▸ **WORK REQUIRED**: Somewhere below are a line with "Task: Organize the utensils" and a later line with "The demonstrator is". Output exactly those lines and all lines between them.

▸ **DATA FOR REVIEW**:
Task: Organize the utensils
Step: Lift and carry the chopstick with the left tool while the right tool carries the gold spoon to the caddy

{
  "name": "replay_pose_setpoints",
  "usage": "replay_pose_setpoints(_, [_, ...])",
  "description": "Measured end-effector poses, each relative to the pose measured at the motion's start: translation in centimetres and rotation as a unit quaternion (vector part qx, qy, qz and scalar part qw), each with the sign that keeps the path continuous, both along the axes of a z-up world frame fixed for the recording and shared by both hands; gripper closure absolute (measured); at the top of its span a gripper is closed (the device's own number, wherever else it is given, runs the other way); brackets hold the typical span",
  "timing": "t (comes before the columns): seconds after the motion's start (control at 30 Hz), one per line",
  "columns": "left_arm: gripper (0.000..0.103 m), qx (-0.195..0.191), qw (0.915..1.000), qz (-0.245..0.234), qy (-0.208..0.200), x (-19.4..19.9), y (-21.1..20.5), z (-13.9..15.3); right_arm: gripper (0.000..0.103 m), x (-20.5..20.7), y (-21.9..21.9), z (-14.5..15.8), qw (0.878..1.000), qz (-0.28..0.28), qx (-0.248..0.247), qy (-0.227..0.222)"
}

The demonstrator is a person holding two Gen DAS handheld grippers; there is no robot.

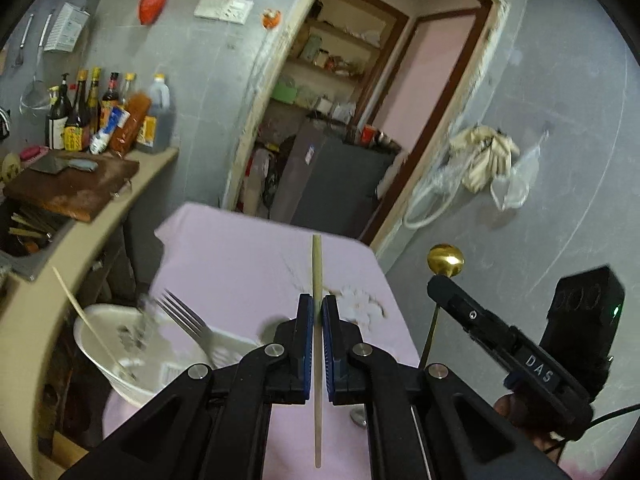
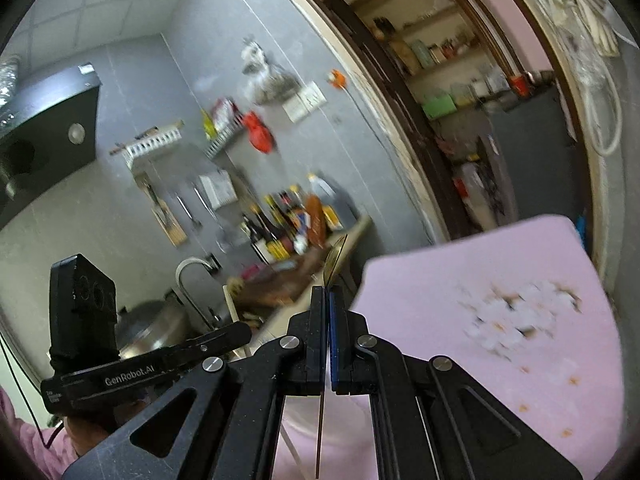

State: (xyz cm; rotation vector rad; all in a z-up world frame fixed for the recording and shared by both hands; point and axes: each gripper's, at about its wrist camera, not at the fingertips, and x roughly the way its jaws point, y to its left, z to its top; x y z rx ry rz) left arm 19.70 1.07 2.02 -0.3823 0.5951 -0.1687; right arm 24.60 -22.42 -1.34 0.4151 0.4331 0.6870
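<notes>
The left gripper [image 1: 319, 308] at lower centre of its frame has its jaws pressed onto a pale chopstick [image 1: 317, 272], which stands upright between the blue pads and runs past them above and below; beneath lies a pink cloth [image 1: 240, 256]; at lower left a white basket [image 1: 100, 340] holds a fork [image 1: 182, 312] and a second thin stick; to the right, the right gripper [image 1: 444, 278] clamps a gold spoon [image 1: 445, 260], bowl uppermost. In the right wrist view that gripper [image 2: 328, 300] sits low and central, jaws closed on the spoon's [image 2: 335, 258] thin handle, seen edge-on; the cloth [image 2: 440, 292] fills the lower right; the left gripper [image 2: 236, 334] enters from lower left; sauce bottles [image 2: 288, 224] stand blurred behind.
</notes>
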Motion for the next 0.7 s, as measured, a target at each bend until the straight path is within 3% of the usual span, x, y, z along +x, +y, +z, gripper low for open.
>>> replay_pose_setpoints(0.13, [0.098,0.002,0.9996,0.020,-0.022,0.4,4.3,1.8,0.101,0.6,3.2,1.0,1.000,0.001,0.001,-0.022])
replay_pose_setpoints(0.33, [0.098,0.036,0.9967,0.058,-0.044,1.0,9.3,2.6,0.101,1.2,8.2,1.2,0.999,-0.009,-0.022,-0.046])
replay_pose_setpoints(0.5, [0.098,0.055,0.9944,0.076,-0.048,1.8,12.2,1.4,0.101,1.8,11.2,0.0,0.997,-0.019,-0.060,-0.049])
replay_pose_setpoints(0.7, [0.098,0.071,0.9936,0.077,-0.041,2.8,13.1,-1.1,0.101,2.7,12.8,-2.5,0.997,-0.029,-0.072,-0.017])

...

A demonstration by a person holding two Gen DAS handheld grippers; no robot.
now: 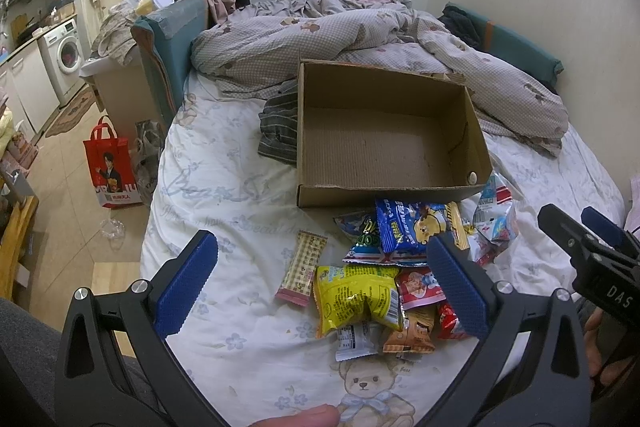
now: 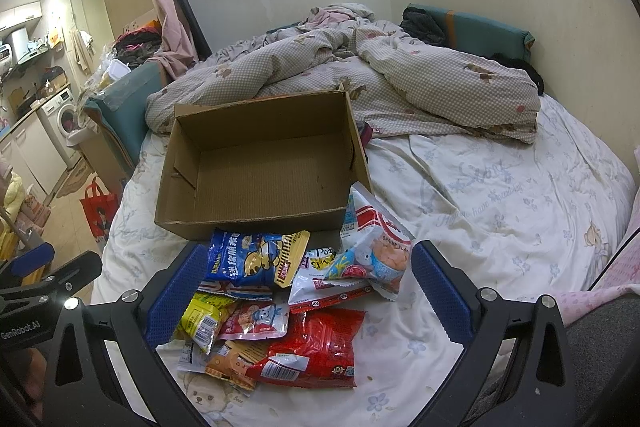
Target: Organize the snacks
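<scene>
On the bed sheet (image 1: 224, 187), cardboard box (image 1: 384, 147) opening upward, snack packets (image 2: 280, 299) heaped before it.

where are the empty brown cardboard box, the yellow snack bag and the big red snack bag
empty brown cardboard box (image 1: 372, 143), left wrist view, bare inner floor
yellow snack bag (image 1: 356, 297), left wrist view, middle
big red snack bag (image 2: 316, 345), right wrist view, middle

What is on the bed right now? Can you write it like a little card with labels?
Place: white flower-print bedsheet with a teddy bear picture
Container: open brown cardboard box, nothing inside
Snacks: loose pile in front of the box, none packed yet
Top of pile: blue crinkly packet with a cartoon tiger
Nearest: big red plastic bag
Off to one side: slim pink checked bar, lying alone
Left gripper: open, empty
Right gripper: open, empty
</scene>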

▸ **RESULT FOR THIS TASK**:
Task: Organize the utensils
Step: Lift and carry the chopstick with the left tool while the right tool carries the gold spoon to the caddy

{
  "name": "replay_pose_setpoints",
  "usage": "replay_pose_setpoints(_, [_, ...])",
  "description": "Measured end-effector poses, each relative to the pose measured at the motion's start: translation in centimetres and rotation as a unit quaternion (vector part qx, qy, qz and scalar part qw), each with the sign that keeps the path continuous, both along the axes of a z-up world frame fixed for the recording and shared by both hands; gripper closure absolute (measured); at the top of its span a gripper is closed (the device's own number, wherever else it is given, runs the other way); brackets hold the typical span",
  "timing": "t (comes before the columns): seconds after the motion's start (control at 30 Hz), one per line",
  "columns": "left_arm: gripper (0.000..0.103 m), qx (-0.195..0.191), qw (0.915..1.000), qz (-0.245..0.234), qy (-0.208..0.200), x (-19.4..19.9), y (-21.1..20.5), z (-13.9..15.3); right_arm: gripper (0.000..0.103 m), x (-20.5..20.7), y (-21.9..21.9), z (-14.5..15.8), qw (0.878..1.000), qz (-0.28..0.28), qx (-0.248..0.247), qy (-0.227..0.222)"
}

The demonstrator is a person holding two Gen DAS handheld grippers; there is no robot.

That completes the response.